Portraiture has been used for centuries to provide a representation of a person beyond their physical characteristics. At Hardwick, portraits of many of those part of its story hang in the Long Gallery. To continue this tradition, the National Trust commissioned photographer Rachel Adams to create a series of modern-day portraits of the 'We are Bess' women.

It was a real honour to be asked to make the images for this project. A lot of my work focuses on the representation of women and I like to try to redress the imbalance a bit.

As subjects I find women and the way society perceives us interesting and complex. That’s why photographing women comes with its challenges. It can be hard to get women to trust that a portrait does not need to be flattering to have impact.

Getting the right balance

With a project like this there is a tension between trying to address inequality through the superficial prism of the gaze, and emphasising achievement over appearances. But my instinct is always to try and draw out character and I hope the women I’ve photographed see something new in themselves that they are proud of. I also hope visitors to the exhibition are inspired by the work, and that it goes some way to addressing the invisibility of women.

Creating a positive impact

As for Bess of Hardwick, it’s a huge privilege to have my work hang alongside portraits of her and it’s an honour that my images will go some way to bringing a more nuanced version of her story to a wider public.

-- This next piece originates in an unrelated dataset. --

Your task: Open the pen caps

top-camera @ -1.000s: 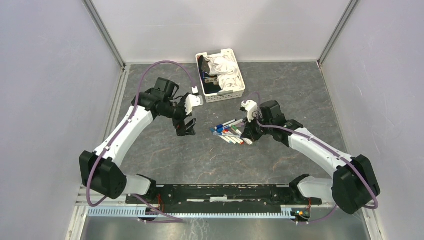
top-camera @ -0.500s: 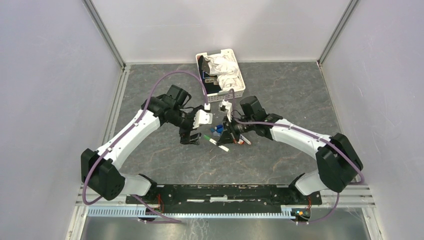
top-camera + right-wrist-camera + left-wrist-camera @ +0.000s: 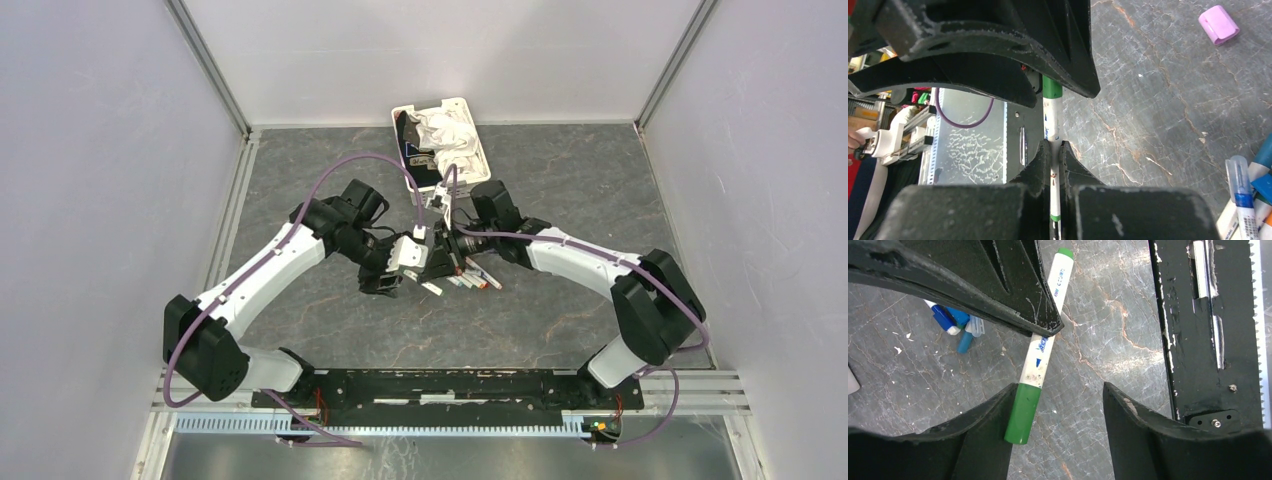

I’m grateful to everyone I’ve photographed for trusting me to produce such a bold and  unapologetic version of themselves, and I hope the work I’ve produced comes across as a massive thumbs up for the work they do.

About Rachel Adams

Rachel Adams is a documentary and portrait photographer who works with sub-cultures
internationally, capturing otherwise unseen aspects of life. She is particularly interested in documenting style, performance and cultural practice that remain neglected by the mainstream media, placing personal stories at the heart of her work.